The long path to Nigerian payments innovation
A couple of weeks ago, I decided to get a haircut in Lagos. After I finished, I realised that I had no cash with me, I only had cards and my barber Chika did not have a POS machine. He suggested that I try GTBank’s *737# USSD payments channel. I had never used it before and had no choice but to try it. The barber and my friend Kola who had accompanied me assured me that it was easy to use and it made more sense than driving to an ATM and back.
I tried it, and they were right. In less than 10 minutes, I had on-boarded myself and Chika had money paid into his Fidelity Bank account. The entire transaction happened in less than 5 minutes. The only time wasted waiting was for my barber to get the SMS confirmation that the money was already in his account. I almost lost my mind thinking about what had just happened, but the gentlemen beside me could not understand why. I had worked so hard for people to achieve this thing that now seemed mundane.

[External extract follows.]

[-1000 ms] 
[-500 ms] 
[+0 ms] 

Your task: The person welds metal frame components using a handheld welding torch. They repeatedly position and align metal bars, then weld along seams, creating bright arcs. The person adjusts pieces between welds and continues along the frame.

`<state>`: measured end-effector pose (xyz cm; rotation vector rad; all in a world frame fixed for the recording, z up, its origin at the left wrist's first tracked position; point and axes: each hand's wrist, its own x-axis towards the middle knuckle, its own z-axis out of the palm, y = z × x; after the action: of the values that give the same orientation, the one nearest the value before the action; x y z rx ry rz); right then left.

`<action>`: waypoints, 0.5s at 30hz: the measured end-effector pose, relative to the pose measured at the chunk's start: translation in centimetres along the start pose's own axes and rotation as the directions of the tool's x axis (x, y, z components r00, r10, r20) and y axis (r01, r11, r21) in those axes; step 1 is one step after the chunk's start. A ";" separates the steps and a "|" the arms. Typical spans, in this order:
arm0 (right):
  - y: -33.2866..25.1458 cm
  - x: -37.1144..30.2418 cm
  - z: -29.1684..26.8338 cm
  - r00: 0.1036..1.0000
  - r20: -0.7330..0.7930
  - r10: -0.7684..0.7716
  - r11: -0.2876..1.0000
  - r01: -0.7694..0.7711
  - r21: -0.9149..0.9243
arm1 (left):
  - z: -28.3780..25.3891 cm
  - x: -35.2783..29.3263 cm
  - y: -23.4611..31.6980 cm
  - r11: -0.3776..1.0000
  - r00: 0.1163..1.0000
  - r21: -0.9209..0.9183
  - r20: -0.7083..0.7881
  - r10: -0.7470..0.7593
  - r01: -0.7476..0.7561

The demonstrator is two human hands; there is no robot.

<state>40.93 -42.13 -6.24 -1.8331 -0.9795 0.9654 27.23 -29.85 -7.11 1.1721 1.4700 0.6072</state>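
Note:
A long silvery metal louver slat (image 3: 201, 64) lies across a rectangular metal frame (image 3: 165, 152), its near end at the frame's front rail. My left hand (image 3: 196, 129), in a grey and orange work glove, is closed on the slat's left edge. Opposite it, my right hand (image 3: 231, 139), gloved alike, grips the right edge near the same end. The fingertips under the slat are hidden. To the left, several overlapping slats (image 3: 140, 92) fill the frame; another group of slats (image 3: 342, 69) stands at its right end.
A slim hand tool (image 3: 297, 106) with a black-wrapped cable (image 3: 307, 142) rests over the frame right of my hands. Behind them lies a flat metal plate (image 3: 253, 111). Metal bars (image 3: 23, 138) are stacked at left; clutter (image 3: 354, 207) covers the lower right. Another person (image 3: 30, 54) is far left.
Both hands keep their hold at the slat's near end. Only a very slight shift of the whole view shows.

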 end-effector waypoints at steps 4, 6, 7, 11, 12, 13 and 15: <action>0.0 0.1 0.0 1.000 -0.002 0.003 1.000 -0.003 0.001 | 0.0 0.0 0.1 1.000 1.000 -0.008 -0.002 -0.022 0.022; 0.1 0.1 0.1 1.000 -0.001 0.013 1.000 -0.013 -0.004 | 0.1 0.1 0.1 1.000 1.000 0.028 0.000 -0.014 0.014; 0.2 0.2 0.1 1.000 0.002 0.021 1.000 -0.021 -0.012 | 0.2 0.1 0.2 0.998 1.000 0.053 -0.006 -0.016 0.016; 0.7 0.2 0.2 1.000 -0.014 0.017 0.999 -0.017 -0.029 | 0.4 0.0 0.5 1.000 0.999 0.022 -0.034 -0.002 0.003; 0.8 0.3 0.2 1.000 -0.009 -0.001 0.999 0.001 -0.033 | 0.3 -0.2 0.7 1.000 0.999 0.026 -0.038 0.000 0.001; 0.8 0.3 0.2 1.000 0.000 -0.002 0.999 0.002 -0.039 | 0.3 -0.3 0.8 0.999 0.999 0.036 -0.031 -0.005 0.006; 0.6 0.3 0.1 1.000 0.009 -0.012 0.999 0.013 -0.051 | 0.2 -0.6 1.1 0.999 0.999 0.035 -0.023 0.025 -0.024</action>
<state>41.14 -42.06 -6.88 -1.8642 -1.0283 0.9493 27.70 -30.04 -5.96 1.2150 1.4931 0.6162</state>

First, there was a time when interbank transactions only happened by cheque, and it took days for the instrument to clear. We had fought to sell an already successful automated clearing house solution to the Central Bank of Nigeria for many years in the 90s. Secondly, I had been part of all the initial efforts by Africa’s largest telco MTN to try to get mobile payments to happen in Nigeria by partnering with banks.

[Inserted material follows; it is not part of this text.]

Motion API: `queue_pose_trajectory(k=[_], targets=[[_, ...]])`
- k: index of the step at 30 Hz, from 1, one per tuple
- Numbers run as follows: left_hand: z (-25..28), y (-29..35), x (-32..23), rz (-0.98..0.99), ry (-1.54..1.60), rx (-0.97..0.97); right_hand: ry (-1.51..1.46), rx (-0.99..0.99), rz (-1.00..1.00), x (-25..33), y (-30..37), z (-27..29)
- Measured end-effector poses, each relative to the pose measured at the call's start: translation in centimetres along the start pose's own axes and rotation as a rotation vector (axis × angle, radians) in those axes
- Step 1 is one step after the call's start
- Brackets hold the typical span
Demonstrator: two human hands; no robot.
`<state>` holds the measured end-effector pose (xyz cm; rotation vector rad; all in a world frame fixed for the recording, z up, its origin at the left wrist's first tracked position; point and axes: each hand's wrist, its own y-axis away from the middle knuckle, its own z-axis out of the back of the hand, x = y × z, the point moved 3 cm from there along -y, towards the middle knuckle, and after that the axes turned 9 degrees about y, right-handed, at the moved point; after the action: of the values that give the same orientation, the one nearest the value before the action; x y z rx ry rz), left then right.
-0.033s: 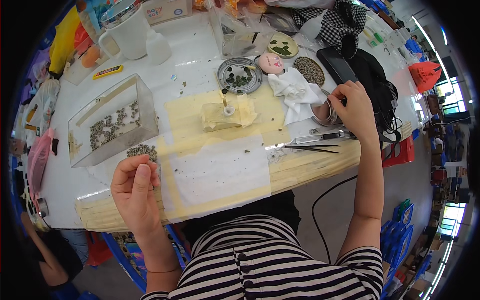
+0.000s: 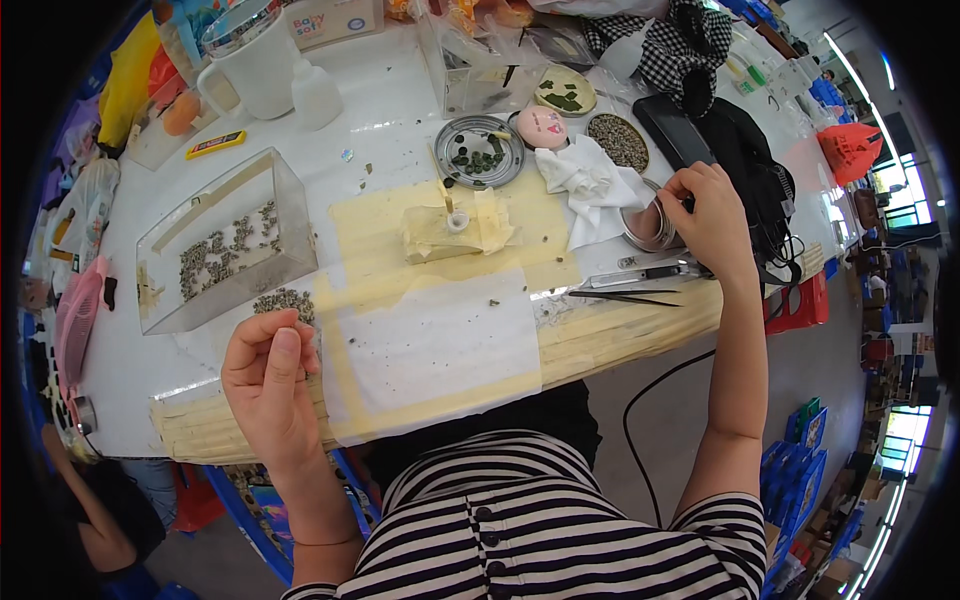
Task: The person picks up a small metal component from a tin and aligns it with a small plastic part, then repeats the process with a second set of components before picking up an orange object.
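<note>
My left hand (image 2: 270, 375) is raised near the table's front edge. Its thumb presses against curled fingers, and whatever they pinch is too small to make out. Just beyond it lies a pile of small grey-green pieces (image 2: 286, 302). Over at the right, my right hand (image 2: 712, 215) is bent above a round metal tin (image 2: 640, 232), thumb and fingertips drawn together at its rim. Anything between those fingertips is hidden. A crumpled white cloth (image 2: 592, 190) lies left of the tin. Near the right wrist are a utility knife (image 2: 645, 274) and dark tweezers (image 2: 625, 297).
A clear box (image 2: 225, 300) with small pieces stands at the left. A taped block (image 2: 440, 240) with a small white ring sits mid-table behind a white sheet (image 2: 435, 345). Farther back are a glass dish (image 2: 479, 125) of dark green pieces and a white pitcher (image 2: 252, 75).
</note>
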<state>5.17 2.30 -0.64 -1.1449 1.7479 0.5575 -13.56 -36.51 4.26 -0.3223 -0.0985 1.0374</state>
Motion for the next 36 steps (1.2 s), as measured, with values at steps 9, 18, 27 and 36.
queue_pose_trajectory(k=[9,18,27,36], targets=[[0.1,-0.1,0.1,0.007,0.01,0.015,-0.21,-0.116,-0.241,-2.3,1.7,4.3],[0.9,-0.1,0.6,-0.015,0.012,-0.038,-0.575,-0.198,-0.605,-12.6,7.7,6.7],[1.0,0.2,0.2,-0.007,0.054,0.066,-1.166,-0.676,-0.996,-32.8,23.9,5.9],[-0.2,0.0,0.2,0.009,0.001,-0.051,0.867,-0.264,-1.051,-29.9,27.9,4.5]])
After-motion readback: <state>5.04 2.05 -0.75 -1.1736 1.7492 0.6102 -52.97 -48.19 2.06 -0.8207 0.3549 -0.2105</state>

We had implemented mobile money in almost all MTN countries in Africa, but Nigeria had been elusive because of regulatory issues. It was amazing that the same Voucherless Top-up solution we eventually implemented and maintained for MTN as part of the initial EFT stack that ultimately became the gateway for banks to realise that they could do not only airtime transactions but also financial transactions as well.
The path to that simple transaction that I did with Chika had been long and brutal. I lost my mind because I was thinking of the billions of minutes Nigerians would have saved if mobile payments had been allowed in 2004. I was thinking of people who had possibly lost their lives because of unnecessary travel – lives that would have been saved because people got money to their relatives in need promptly. Why did it take so long for us to get there?
Wicked Problems
I have never been a big fan of technology regulation in Africa. I believe that we are too far behind to have any bureaucratic rules holding us back. MPesa in Kenya would not have been possible if regulation had held them back. Today, Paypal, one of the very first and most successful American payments companies, is celebrating their integration to MPesa. I am very confident that Nigerian mobile payments should have dwarfed MPesa by now if not for regulation that held it back.
The other bedfellow to regulation is government policy. Innovation cannot happen when policy doesn’t support it. African governments have not been progressive policy-wise, consistency has seemed to elude us. I have been part of a significant education technology project donated by a global technology company worth millions of dollars which would have benefited an entire African country, but got scuttled just because the government changed and a new set of people came into power. Policies don’t seem to be able to outlive politics.
The regulation and politics problems affecting technology in Africa are classic examples of “Wicked Problems”. According to Wikipedia – A wicked problem is a problem that is difficult or impossible to solve because of incomplete, contradictory and changing requirements that are often difficult to recognise. The use of the term “wicked” here has come to denote resistance to resolution, rather than evil. Another definition is “a problem whose social complexity means that it has no determinable stopping point.” Moreover, because of complex interdependencies, the effort to solve one aspect of a wicked problem may reveal or create other problems.
Solving our wicked problems
I believe that African technology people have a communications problem. We don’t know how to frame our arguments correctly, even when we make the right arguments, we do so to the wrong audience. The payments monopoly narrative in Nigeria has since clouded the people benefits’ narrative. Some people used fear to hold everyone back while they also made no progress themselves. Regulators were trying to prevent what they had never encountered, and the people who could have benefited most from payments innovation had no idea of what it meant and could not ask for what they didn’t know. The fact that I could do that transaction with my barber came from a simple collaboration between telcos, banks and regulators; this could have happened years earlier.
Robert Knapp stated that there are ways forward in dealing with wicked problems:
The first is to shift the goal of action on significant problems from “solution” to “intervention.” Instead of seeking the answer that totally eliminates a problem, one should recognize that actions occur in an ongoing process, and further actions will always be needed. For example, *737# is not yet the final solution to the payments problem; further actions will be required.